The Rescue dbt_rerun Deployment: Rebuilding Changed and Broken Models Without Disrupting Production
dbt data reliability pipeline recovery
-1200w.jpeg)
Keeping production data correct after a model change is harder than it looks.
A Data Analyst merges a new dbt model (or a hotfix) to the main branch. The code is now live. But the table in the production database still reflects the old logic. Scheduled downstream runs will start referencing the new code within minutes, yet the upstream table hasn’t been rebuilt. The result is either a silent data mismatch or a cascade of failures across the pipeline.
That scenario plays out more often than it should, because the standard options for recovery are blunt instruments:
- Waiting for the next scheduled run assumes the failure will resolve itself, which it often won’t.

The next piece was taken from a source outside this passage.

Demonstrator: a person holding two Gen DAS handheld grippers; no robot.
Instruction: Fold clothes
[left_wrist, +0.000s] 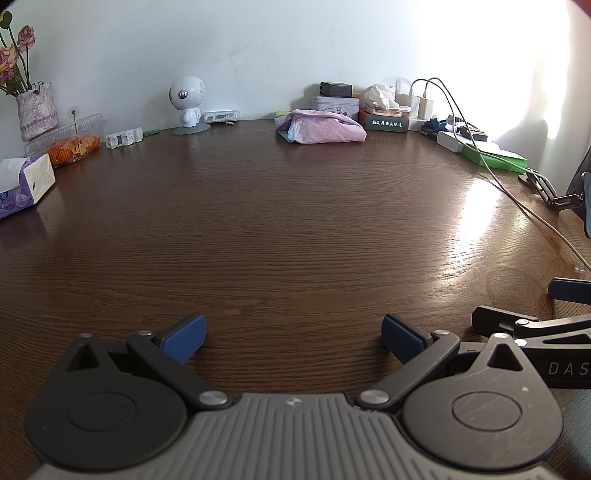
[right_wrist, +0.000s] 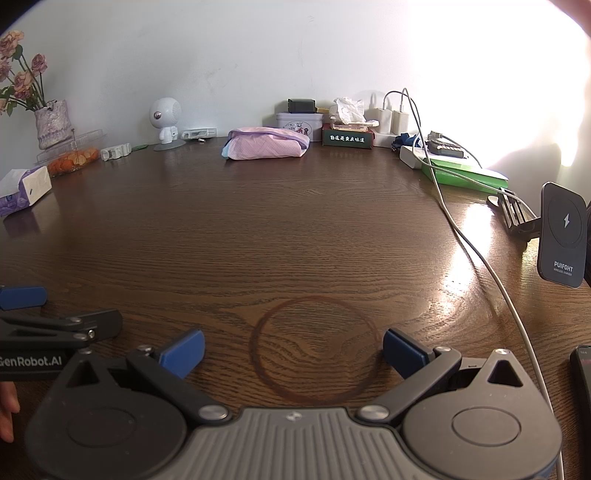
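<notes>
The word "PUIFGHT" with a lightning mark is read on the dark wireless charger pad standing at the right edge of the wooden table. "GenRobot.AI" is printed on the side of the left gripper where it enters the right wrist view at the near left, and the letters "DAS" are seen on the body of the right gripper in the left wrist view. White characters are shown on the dark green box at the far side, too small to be read with certainty.

Both grippers are held low over the near part of the table, side by side, with their blue-padded jaws spread wide and nothing between them. A dark ring stain on the wood is framed between the right gripper's fingers.

The folded pink garment is found at the far edge of the table, well apart from both grippers, just left of a decorated tin. Farther left a white robot figure, a clear box of oranges, a vase of dried roses and a tissue pack are lined up. On the right, white chargers, a green folder and a long white cable running toward the near edge are seen. The middle of the table between grippers and garment is left bare.
</notes>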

- Rerunning the entire pipeline is expensive, risky during peak hours, and almost always more than is needed.
- Rerunning the wrong subset is fast but leaves downstream models in an inconsistent state.
A targeted, production-safe rescue mechanism solves all three problems at once.
In this article, we describe how our team uses a dedicated Prefect deployment ‒ dbt_rerun ‒ to handle exactly this: rebuilding changed, broken, or historically stale models with the right scope and at the right time, without disrupting the main pipeline schedules.
Our insights are grounded in daily operational experience running this deployment as a core part of our data service.
What We Are Solving For
Production dbt pipelines are rarely static. Models get updated, source schemas drift, upstream data arrives late or corrupt, and historical backfills are periodically requested. Each of these situations requires rebuilding some portion of the model graph ‒ but rebuilding the wrong scope, at the wrong time, or with the wrong materialization strategy can cause as much damage as the original failure.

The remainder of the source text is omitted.